RAS info update in PMFW is time cost, wait for it.
Signed-off-by: Tao Zhou <[email protected]>
---
.../gpu/drm/amd/amdgpu/amdgpu_ras_eeprom.c | 22 ++++++++++++++++++-
1 file changed, 21 insertions(+), 1 deletion(-)
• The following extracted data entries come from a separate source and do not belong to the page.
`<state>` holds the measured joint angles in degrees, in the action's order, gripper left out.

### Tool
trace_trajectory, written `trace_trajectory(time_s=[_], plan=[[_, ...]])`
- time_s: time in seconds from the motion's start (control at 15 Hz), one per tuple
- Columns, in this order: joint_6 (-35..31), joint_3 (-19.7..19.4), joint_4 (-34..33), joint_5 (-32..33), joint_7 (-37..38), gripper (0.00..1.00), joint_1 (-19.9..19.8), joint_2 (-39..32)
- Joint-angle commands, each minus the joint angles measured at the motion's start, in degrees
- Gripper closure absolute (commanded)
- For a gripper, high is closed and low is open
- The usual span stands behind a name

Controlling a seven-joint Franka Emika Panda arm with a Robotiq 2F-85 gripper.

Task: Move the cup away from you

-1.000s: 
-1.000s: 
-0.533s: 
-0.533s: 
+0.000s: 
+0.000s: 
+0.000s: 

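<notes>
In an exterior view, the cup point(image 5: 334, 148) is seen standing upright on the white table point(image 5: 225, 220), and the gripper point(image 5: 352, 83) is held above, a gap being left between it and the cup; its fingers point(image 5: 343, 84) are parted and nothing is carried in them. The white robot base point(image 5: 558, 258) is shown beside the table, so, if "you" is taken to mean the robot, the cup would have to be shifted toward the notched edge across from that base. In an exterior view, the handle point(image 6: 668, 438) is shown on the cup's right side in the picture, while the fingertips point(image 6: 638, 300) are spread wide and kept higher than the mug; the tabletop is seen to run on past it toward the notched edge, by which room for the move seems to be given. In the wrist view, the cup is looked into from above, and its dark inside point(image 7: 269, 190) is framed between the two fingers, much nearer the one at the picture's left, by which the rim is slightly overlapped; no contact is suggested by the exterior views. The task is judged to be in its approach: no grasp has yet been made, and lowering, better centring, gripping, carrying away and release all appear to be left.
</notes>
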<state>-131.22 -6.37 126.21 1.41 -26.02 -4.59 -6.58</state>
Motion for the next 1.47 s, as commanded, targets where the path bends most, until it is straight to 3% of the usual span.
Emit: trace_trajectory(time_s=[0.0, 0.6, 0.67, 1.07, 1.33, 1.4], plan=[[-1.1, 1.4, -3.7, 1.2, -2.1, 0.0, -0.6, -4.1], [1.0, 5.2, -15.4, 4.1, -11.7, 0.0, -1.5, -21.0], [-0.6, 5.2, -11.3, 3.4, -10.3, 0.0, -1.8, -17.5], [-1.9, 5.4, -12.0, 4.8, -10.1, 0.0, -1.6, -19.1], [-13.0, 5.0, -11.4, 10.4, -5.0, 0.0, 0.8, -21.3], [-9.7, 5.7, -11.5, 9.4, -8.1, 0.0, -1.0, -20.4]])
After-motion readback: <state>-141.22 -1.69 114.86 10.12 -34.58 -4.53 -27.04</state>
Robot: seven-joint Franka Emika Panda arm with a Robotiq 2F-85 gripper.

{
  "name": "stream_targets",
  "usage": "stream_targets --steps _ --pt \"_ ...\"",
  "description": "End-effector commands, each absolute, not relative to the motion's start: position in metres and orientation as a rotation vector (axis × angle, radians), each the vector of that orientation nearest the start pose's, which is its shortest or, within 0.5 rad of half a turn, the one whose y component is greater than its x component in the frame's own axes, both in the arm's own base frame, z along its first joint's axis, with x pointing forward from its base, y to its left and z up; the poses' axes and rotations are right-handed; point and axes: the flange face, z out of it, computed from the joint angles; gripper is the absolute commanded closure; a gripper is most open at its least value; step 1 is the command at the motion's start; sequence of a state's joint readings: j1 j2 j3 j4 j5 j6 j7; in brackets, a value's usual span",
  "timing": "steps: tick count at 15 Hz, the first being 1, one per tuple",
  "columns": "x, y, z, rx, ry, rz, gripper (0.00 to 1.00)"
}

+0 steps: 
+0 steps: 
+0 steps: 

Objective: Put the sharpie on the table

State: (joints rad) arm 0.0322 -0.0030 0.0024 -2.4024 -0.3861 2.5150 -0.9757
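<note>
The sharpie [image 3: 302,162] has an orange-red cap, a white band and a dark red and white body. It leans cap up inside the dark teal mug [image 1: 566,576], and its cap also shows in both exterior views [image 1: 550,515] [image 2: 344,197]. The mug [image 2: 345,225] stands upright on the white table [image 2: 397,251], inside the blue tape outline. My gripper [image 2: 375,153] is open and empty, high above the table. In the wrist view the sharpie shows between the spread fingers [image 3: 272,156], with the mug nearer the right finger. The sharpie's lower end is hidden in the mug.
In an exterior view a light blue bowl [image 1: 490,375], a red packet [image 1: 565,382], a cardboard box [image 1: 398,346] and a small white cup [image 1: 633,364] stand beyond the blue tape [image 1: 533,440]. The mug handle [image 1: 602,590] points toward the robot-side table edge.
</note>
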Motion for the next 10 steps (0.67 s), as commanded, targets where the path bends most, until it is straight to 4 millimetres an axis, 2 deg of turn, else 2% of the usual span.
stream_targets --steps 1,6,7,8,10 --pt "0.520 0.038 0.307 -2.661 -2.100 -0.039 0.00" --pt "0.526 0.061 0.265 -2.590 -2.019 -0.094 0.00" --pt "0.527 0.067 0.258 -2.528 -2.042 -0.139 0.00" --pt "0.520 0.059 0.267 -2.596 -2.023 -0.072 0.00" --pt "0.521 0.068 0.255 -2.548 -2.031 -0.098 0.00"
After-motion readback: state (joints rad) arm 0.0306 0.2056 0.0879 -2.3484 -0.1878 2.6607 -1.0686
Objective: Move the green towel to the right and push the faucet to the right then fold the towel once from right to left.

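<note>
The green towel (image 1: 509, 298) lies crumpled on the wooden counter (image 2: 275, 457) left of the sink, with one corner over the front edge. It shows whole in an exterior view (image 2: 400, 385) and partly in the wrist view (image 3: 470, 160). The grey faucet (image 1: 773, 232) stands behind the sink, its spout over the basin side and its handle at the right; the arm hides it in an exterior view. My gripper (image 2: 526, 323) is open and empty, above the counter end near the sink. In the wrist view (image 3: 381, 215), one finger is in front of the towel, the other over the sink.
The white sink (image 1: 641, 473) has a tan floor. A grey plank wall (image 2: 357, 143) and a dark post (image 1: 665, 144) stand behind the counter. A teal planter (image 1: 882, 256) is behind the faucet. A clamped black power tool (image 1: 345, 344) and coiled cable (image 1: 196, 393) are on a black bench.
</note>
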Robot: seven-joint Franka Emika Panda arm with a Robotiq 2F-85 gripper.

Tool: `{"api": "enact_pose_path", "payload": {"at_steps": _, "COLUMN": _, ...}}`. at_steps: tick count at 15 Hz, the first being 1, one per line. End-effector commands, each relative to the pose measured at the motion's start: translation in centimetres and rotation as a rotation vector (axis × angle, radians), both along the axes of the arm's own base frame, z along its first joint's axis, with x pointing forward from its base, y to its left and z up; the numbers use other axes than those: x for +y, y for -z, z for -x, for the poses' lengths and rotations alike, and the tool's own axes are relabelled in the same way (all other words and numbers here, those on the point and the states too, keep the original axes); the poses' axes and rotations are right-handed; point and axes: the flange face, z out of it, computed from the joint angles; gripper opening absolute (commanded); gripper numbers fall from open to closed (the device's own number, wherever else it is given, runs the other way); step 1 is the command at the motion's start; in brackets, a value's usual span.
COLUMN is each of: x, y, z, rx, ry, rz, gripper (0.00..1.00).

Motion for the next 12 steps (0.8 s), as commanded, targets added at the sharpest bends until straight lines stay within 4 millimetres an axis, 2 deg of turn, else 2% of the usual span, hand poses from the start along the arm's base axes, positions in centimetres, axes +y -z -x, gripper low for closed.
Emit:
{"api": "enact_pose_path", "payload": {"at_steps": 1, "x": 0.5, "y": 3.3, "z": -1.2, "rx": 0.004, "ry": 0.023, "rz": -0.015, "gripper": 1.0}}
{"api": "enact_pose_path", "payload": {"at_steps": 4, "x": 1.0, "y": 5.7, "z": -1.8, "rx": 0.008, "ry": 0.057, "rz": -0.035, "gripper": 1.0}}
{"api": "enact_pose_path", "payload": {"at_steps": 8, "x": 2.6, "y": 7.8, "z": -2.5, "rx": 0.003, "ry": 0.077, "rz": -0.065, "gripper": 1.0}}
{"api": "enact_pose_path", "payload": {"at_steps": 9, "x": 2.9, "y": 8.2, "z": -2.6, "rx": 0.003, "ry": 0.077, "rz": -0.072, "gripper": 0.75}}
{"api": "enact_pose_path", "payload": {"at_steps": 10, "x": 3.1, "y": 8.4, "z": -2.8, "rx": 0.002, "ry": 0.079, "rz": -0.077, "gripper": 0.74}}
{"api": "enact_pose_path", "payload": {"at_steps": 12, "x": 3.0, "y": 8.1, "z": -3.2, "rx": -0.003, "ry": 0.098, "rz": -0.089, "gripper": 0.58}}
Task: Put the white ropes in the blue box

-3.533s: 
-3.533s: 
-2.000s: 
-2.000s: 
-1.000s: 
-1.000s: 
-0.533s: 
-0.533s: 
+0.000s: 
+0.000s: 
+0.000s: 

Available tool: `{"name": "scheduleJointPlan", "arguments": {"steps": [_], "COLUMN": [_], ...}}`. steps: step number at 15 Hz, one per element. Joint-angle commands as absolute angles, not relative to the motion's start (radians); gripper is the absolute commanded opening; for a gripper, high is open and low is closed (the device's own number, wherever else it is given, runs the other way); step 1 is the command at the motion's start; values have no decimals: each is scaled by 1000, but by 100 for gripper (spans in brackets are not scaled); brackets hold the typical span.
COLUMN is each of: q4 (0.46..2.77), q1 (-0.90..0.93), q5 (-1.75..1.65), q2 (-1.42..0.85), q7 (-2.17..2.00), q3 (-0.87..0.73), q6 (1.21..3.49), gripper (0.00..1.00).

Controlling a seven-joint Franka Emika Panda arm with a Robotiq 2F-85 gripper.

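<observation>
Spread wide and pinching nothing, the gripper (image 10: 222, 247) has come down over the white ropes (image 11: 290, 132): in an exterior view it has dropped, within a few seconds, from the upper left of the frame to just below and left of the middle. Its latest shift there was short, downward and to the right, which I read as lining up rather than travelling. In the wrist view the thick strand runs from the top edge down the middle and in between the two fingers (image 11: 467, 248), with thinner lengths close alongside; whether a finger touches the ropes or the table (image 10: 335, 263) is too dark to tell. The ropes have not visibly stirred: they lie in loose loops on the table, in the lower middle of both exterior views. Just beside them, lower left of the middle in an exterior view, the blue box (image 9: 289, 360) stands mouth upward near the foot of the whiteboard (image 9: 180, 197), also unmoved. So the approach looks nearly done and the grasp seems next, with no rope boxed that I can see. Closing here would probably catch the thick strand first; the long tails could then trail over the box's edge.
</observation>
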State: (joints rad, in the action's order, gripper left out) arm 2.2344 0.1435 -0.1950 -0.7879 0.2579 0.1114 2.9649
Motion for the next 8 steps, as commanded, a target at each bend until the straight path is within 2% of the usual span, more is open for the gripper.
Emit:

diff --git a/drivers/gpu/drm/amd/amdgpu/amdgpu_ras_eeprom.c
b/drivers/gpu/drm/amd/amdgpu/amdgpu_ras_eeprom.c
index 511c5882b37e..de7b268a9862 100644
--- a/drivers/gpu/drm/amd/amdgpu/amdgpu_ras_eeprom.c
+++ b/drivers/gpu/drm/amd/amdgpu/amdgpu_ras_eeprom.c
@@ -867,13 +867,33 @@ amdgpu_ras_eeprom_update_header(struct
amdgpu_ras_eeprom_control *control)
int amdgpu_ras_eeprom_update_record_num(struct amdgpu_ras_eeprom_control
*control)
{
struct amdgpu_device *adev = to_amdgpu_device(control);
+ int ret, timeout = 1000;
if (!amdgpu_ras_smu_eeprom_supported(adev))
return 0;
control->ras_num_recs_old = control->ras_num_recs;
- return amdgpu_ras_smu_get_badpage_count(adev,
+
+ do {
+ ret = amdgpu_ras_smu_get_badpage_count(adev,
&(control->ras_num_recs), 12);
+ if (!ret &&
+ (control->ras_num_recs_old == control->ras_num_recs)) {
+ /* record number update in PMFW needs some time */
+ msleep(50);
+ timeout -= 50;
+ } else {
+ break;
+ }
+ } while (timeout);
+
+ /* no update of record number is not a real failure,
+ * don't print warning here
+ */
+ if (!ret && (control->ras_num_recs_old == control->ras_num_recs))
+ ret = -EINVAL;
+
+ return ret;
}
/**
--
2.34.1